И цадик процитировал несколько изречений из Священного писания, чтобы доказать им, что слово «пребывать» уходит далеко вглубь и, словно корни старого дерева, тянется далеко и дотягивается до таких слов, как «справедливость» и «милость» к страждущим. И только на первый взгляд кажется, что он, цадик, далеко отклонился от предмета разговора, поскольку в своей возвышенной игре словами и их зашифрованным буквами смыслом заблудился в своем, наполненном великим утешением, толковании настолько, что «страдание» и «пребывание» оказались у него словами родственными, а из их несогласия между собой возникло опять же еще одно слово, а именно — «милость».

Когда волынцы снесли все ковры, и даже старинной работы, что хранились у них и передавались по наследству как нетленная ценность, повитуха объявила, что отныне они должны рассматривать себя состоящими на службе у рейха и работать все больше и больше, чтобы не разочаровывать милостиво настроенного к ним покровителя. Идет война, и даже победоносные немцы работают не покладая рук, Гитлеру нужно все в огромных количествах, и волынские ковры тоже.

Через некоторое время комендант заявил, что он разочарован. И приказал отправить из городка пятьдесят молодых мужчин и потребовал со следующей недели удвоить норму по изготовлению ковров, а вдобавок, в качестве вознаграждения за услуги, все их золото и серебро для повитухи.
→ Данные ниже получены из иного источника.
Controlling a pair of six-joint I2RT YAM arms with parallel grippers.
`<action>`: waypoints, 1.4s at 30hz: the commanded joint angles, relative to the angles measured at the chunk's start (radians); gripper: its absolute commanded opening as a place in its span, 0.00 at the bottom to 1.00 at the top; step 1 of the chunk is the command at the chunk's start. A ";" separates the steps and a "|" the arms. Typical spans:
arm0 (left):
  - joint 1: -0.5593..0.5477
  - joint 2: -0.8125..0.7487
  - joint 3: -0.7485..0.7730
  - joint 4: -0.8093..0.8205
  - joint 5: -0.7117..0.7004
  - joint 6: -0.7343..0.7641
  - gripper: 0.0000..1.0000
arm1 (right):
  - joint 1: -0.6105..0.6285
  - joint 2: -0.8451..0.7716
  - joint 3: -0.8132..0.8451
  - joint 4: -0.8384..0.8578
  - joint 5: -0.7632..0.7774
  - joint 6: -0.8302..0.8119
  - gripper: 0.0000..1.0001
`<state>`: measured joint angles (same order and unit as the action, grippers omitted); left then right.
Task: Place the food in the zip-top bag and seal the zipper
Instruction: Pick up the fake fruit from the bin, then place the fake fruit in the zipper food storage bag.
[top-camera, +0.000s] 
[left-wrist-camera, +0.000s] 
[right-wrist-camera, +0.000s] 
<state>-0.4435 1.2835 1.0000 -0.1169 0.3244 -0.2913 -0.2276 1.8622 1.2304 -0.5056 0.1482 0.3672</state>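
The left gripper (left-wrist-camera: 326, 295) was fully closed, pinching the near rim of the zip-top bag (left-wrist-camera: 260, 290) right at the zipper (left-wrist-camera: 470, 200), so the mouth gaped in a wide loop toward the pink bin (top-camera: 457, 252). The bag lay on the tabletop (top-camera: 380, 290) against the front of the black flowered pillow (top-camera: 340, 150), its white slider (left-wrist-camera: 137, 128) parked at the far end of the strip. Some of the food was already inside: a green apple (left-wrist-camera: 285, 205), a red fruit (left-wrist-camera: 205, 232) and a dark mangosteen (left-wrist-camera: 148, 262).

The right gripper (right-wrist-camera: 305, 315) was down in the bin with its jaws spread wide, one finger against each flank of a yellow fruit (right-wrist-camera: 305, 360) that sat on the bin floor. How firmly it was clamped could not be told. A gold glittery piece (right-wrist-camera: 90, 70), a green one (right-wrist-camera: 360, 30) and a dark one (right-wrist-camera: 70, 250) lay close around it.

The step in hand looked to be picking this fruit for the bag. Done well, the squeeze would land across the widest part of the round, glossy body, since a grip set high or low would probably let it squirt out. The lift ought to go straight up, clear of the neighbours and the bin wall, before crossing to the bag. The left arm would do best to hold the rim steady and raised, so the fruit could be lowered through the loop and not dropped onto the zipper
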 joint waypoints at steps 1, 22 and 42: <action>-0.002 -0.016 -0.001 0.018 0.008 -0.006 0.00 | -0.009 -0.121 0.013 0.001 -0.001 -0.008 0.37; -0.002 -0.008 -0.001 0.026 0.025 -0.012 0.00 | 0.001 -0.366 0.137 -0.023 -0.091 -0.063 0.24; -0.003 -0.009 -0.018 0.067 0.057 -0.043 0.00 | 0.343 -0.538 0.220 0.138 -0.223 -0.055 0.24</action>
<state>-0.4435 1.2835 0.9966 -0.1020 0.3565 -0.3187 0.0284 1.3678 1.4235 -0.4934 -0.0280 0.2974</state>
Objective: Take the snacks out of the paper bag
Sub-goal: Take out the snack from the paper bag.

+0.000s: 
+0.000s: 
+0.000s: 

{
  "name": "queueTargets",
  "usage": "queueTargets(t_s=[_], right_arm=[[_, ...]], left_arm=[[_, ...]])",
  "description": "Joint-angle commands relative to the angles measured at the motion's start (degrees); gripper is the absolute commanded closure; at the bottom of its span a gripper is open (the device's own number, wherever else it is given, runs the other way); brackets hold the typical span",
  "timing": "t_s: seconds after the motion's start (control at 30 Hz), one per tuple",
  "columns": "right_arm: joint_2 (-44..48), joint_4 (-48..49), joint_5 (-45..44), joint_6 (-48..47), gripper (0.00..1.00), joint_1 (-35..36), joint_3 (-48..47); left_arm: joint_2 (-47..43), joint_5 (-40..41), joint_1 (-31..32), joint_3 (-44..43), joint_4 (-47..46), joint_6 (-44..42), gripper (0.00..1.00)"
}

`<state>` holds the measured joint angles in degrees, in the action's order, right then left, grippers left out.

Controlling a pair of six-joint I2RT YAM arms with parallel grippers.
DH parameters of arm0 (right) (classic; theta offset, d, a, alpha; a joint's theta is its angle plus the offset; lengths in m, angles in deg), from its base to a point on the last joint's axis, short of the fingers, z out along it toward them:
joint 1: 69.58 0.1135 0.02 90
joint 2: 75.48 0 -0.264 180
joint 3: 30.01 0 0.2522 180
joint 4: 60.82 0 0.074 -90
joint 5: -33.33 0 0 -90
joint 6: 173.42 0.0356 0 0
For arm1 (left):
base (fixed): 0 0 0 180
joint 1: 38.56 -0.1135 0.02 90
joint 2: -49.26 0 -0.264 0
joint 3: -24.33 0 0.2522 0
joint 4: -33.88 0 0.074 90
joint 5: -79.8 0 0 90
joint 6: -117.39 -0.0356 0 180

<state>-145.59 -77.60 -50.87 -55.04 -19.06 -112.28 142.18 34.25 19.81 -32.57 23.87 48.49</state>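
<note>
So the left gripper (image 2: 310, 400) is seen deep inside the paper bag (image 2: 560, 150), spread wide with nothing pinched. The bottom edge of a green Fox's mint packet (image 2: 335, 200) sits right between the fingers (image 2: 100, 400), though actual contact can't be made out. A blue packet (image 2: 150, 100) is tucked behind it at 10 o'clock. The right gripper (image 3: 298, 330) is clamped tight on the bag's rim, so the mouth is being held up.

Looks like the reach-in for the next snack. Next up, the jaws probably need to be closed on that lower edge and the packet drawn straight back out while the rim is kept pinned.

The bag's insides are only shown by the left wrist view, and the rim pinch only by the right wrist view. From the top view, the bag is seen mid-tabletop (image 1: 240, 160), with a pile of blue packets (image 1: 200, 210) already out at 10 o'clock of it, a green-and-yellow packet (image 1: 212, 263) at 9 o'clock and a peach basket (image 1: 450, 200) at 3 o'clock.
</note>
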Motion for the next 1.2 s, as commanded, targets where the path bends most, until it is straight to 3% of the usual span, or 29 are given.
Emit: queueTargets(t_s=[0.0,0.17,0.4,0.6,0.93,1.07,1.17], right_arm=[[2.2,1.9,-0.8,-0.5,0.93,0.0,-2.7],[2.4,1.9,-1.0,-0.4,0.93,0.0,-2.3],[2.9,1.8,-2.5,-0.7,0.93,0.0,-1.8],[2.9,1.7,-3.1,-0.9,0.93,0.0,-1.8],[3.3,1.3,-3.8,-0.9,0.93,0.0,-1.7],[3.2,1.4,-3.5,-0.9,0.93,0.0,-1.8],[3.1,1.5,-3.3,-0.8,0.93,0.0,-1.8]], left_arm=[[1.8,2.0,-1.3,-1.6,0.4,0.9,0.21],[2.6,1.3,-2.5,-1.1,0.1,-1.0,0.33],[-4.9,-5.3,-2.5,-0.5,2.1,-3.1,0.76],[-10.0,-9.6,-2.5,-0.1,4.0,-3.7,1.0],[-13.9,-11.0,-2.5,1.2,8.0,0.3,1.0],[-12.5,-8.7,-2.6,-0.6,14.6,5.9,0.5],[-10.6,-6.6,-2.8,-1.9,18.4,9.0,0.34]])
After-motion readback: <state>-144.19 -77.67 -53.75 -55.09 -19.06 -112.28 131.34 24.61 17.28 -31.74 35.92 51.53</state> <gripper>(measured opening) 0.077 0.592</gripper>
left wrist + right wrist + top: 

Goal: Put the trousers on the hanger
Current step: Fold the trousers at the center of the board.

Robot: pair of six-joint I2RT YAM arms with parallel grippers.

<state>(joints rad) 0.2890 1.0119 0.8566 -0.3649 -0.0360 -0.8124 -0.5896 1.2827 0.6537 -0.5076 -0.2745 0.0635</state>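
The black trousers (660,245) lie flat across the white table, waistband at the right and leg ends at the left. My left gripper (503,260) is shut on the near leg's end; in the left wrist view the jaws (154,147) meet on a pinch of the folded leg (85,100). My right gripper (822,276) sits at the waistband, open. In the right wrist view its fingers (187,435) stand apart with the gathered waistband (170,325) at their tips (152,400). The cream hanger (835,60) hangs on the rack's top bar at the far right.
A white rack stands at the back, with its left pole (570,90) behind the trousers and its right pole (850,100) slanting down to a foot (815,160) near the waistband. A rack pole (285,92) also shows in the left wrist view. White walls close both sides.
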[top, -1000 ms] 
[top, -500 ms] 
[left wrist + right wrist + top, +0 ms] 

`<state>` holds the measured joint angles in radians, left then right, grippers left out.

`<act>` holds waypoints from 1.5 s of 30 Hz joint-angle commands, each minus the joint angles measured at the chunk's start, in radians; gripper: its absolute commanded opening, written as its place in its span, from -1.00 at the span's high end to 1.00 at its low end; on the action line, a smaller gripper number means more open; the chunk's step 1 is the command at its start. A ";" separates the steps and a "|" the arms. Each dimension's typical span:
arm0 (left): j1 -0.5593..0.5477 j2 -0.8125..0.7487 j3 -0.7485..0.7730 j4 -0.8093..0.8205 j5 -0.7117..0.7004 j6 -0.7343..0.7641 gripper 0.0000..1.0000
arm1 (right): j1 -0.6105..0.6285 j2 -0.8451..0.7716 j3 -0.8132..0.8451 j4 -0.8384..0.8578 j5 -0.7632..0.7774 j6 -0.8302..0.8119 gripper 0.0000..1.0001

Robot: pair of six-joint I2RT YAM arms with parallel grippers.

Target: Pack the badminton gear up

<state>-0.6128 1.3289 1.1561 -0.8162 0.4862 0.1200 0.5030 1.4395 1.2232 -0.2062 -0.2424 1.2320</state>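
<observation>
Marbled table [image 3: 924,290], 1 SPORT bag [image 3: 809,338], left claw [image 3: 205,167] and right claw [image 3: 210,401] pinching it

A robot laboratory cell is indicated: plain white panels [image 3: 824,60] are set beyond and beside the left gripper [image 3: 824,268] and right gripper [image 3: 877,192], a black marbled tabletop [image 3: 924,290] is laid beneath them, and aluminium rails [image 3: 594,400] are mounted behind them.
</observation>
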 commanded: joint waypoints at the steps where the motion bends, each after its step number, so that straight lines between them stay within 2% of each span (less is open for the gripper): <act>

Но он все еще пребывал в разочаровании, объявила с сожалением его подружка, и сократил поэтому жизненный рацион евреев наполовину. Сверх того, он отправил из города сто семьдесят пять человек — мужчин, женщин и детей.

Как ни старалась Мария Мушиньская превознести своего высокопоставленного дружка и его «особую роль», становилось очевидно, что ему не так уж и долго осталось эксплуатировать волынцев, а следовательно, он не сможет защитить их от уничтожения.

— Все равно что злодейские игры в кошки-мышки, — сказал Йехиэл, глава общины. — Лучше самим отрубить себе руки, чем дальше работать на него. Лучше самим поджечь свои дома, чем оставаться в них, уповая на милость нашего палача. Пора, ребе. То, что случилось с другими, случится и с нами.

вернуться

173

Хасидизм — религиозно-мистическое течение в иудаизме, возникшее в восемнадцатом веке среди еврейского населения Волыни, Подолии и Галиции; для него характерны религиозный фанатизм, вера в чудеса, почитание цадиков (праведников, провидцев), якобы находящихся в постоянном общении с Богом и одаренных сверхъестественной силой. Цадики с фанатической ненавистью относились к проникновению знаний в народные массы и к революционному движению. На этой почве хасидизм нашел путь компромисса с раввинатом и был признан синагогой.